▸ **ASSIGNED TASK**: Please return each line of the listing below exactly as written.

▸ **TASK INPUTS**:

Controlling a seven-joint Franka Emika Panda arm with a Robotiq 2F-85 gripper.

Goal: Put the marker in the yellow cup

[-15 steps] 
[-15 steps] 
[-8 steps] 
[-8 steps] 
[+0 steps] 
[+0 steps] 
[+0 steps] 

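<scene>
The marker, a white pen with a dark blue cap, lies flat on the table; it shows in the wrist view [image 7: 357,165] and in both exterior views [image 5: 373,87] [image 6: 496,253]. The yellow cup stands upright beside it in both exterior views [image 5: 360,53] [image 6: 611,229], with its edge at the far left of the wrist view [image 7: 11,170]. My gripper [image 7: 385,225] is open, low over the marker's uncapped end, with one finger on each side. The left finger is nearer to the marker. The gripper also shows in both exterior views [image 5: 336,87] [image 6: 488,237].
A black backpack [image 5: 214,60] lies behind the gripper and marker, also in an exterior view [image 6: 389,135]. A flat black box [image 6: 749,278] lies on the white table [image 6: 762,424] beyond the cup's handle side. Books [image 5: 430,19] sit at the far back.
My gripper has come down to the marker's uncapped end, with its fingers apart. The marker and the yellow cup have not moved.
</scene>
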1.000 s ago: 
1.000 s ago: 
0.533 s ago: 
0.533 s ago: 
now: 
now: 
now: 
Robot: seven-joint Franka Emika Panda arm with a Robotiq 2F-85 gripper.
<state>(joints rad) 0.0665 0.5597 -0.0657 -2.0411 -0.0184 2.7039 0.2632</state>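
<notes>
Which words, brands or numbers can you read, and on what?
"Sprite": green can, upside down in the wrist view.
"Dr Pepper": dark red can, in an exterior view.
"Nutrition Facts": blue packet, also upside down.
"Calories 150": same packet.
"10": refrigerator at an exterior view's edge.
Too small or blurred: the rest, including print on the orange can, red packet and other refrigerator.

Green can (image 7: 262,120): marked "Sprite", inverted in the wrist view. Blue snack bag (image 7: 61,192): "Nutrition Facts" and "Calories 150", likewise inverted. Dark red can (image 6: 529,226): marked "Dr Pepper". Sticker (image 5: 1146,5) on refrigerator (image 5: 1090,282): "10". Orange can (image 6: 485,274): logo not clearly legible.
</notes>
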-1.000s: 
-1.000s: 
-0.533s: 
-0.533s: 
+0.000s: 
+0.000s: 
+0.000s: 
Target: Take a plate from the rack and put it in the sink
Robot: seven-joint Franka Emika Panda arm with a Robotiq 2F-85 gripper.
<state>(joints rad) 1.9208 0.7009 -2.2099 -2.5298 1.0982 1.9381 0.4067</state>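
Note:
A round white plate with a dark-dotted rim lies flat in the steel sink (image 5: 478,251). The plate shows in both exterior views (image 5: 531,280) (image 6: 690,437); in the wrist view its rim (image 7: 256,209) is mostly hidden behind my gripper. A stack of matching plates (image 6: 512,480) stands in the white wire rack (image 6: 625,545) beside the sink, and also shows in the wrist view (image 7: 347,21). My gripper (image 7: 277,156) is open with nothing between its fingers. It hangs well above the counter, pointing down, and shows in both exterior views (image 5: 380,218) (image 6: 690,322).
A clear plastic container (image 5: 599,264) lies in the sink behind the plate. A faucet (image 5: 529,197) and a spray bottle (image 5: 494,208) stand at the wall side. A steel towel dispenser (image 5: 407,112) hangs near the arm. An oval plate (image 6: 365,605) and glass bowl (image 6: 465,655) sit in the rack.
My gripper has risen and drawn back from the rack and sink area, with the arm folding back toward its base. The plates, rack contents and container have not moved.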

▸ **SOLUTION TO THIS PROBLEM**:
Controlling a seven-joint Franka Emika Panda arm with a Robotiq 2F-85 gripper.

Goal: Put the marker in the yellow cup

[-15 steps] 
[-15 steps] 
[-8 steps] 
[-8 steps] 
[+0 steps] 
[+0 steps] 
[+0 steps] 

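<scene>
The marker, a white pen with a dark blue cap, lies flat on the table; it shows in the wrist view [image 7: 357,165] and in both exterior views [image 5: 373,87] [image 6: 496,253]. The yellow cup stands upright beside it in both exterior views [image 5: 360,53] [image 6: 611,229], with its edge at the far left of the wrist view [image 7: 11,170]. My gripper [image 7: 385,225] is open, low over the marker's uncapped end, with one finger on each side. The left finger is nearer to the marker. The gripper also shows in both exterior views [image 5: 336,87] [image 6: 488,237].
A black backpack [image 5: 214,60] lies behind the gripper and marker, also in an exterior view [image 6: 389,135]. A flat black box [image 6: 749,278] lies on the white table [image 6: 762,424] beyond the cup's handle side. Books [image 5: 430,19] sit at the far back.
My gripper has come down to the marker's uncapped end, with its fingers apart. The marker and the yellow cup have not moved.
</scene>
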1.000 s ago: 
1.000 s ago: 
0.533 s ago: 
0.533 s ago: 
now: 
now: 
now: 
Robot: seven-joint Franka Emika Panda arm with a Robotiq 2F-85 gripper.
<state>(joints rad) 0.0665 0.5597 -0.0657 -2.0411 -0.0184 2.7039 0.2632</state>
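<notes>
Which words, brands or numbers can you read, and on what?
"Sprite": green can, upside down in the wrist view.
"Dr Pepper": dark red can, in an exterior view.
"Nutrition Facts": blue packet, also upside down.
"Calories 150": same packet.
"10": refrigerator at an exterior view's edge.
Too small or blurred: the rest, including print on the orange can, red packet and other refrigerator.

Green can (image 7: 262,120): marked "Sprite", inverted in the wrist view. Blue snack bag (image 7: 61,192): "Nutrition Facts" and "Calories 150", likewise inverted. Dark red can (image 6: 529,226): marked "Dr Pepper". Sticker (image 5: 1146,5) on refrigerator (image 5: 1090,282): "10". Orange can (image 6: 485,274): logo not clearly legible.
</notes>
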-1.000s: 
-1.000s: 
-0.533s: 
-0.533s: 
+0.000s: 
+0.000s: 
+0.000s: 
Target: Take a plate from the rack and put it in the sink
Robot: seven-joint Franka Emika Panda arm with a Robotiq 2F-85 gripper.
<state>(joints rad) 1.9208 0.7009 -2.2099 -2.5298 1.0982 1.9381 0.4067</state>
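Note:
A round white plate with a dark-dotted rim lies flat in the steel sink (image 5: 478,251). The plate shows in both exterior views (image 5: 531,280) (image 6: 690,437); in the wrist view its rim (image 7: 256,209) is mostly hidden behind my gripper. A stack of matching plates (image 6: 512,480) stands in the white wire rack (image 6: 625,545) beside the sink, and also shows in the wrist view (image 7: 347,21). My gripper (image 7: 277,156) is open with nothing between its fingers. It hangs well above the counter, pointing down, and shows in both exterior views (image 5: 380,218) (image 6: 690,322).
A clear plastic container (image 5: 599,264) lies in the sink behind the plate. A faucet (image 5: 529,197) and a spray bottle (image 5: 494,208) stand at the wall side. A steel towel dispenser (image 5: 407,112) hangs near the arm. An oval plate (image 6: 365,605) and glass bowl (image 6: 465,655) sit in the rack.
My gripper has risen and drawn back from the rack and sink area, with the arm folding back toward its base. The plates, rack contents and container have not moved.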

What has been written here completes the answer.